Just like Covid-19, the Spanish Flu (caused by the H1N1 virus with genes of avian origin) had neither a cure nor a vaccine to prevent it.

The flu’s impact was more devastating than coronavirus because it killed both the young and old, including those of otherwise good health.

Despite this bleak outlook, the findings of the study revealed that US cities which adopted early, broad isolation and prevention measures – such as closing of schools and churches, banning of mass gatherings, case isolation and disinfection or hygiene measures — had lower disease occurrence and death rates from the flu.

These cities included San Francisco, St. Louis, Milwaukee and Kansas City, which collectively had between 30 and 50 percent lower disease and mortality rates than cities that enacted fewer and later restrictions.

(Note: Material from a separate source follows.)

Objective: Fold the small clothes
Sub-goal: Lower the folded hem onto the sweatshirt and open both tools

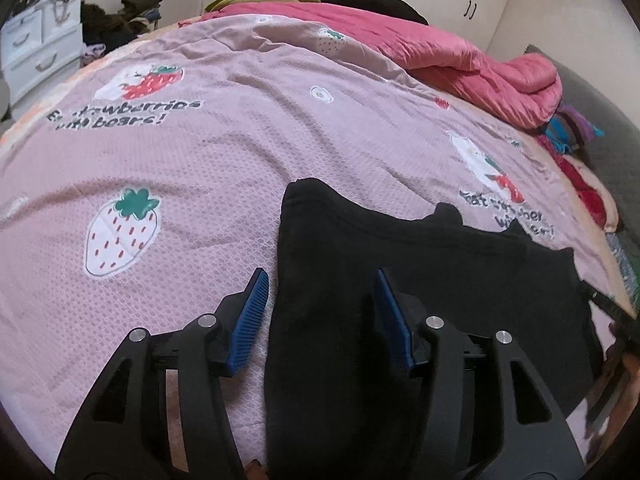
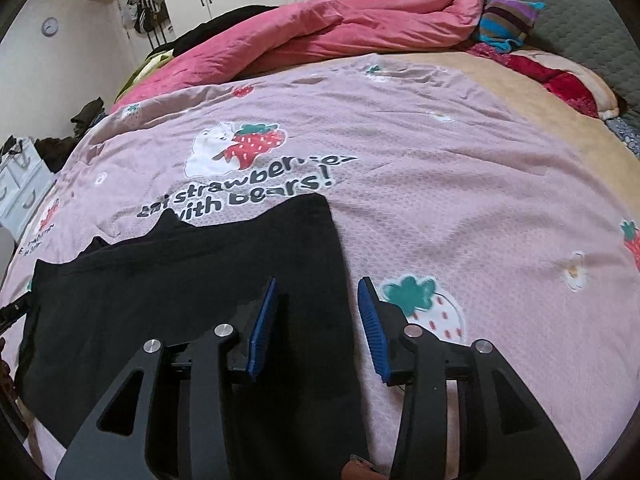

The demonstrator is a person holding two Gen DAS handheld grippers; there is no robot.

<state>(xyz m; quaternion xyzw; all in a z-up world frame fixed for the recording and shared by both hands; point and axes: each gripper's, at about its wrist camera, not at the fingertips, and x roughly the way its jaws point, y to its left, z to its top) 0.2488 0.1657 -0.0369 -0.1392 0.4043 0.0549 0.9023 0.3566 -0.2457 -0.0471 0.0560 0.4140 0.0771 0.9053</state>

“The stricter the isolation policies, the lower the mortality rate,” says Dr Pambuccian, a pathologist and vice-chair of the Department of Pathology and Laboratory Medicine at Loyola University Chicago Stritch School of Medicine

He studied the Spanish Flu, including prevention measures and outcomes, to help develop standards for staffing and safety in the cytology lab, where infectious diseases like Covid-19 are diagnosed and studied at the cellular level.

“Like today, not everyone in 1918 and 1919 thought the strict measures were appropriate or effective at the time. An estimated 675,000 people died in the US from the Spanish flu. And there was scepticism that these policies were actually working. But they obviously did make a difference,” writes Dr Pambuccian.

He notes that although the world is a much different place than it was hundred years ago, the efficacy of the measures instituted during the 1918 to1919 pandemic “gives us hope that the current measures will also limit the impact of the Covid-19 pandemic”.

Past studies have also offered useful lessons from the Spanish Flu pandemic.

A 2007 study published in the Proceedings of the National Academy of Sciences (PNAS) journal indicated that US cities which put in place social distancing strategies and went a step further to make it difficult for people to ignore the recommendations – just as Kenya is doing now – had a reduced disease burden.

For these cities, it wasn’t just enough to tell people to stay at home. They made it harder for people to break the rules by prohibiting just about every aspect of public life — from attending schools and eating in restaurants, as well as patronising entertainment venues.

Aside from initiating social distancing measures early, these countries also ensured that the restrictions were sustained, lasting until the virus really seemed to go away. And if the virus came back, the measures were quickly redeployed.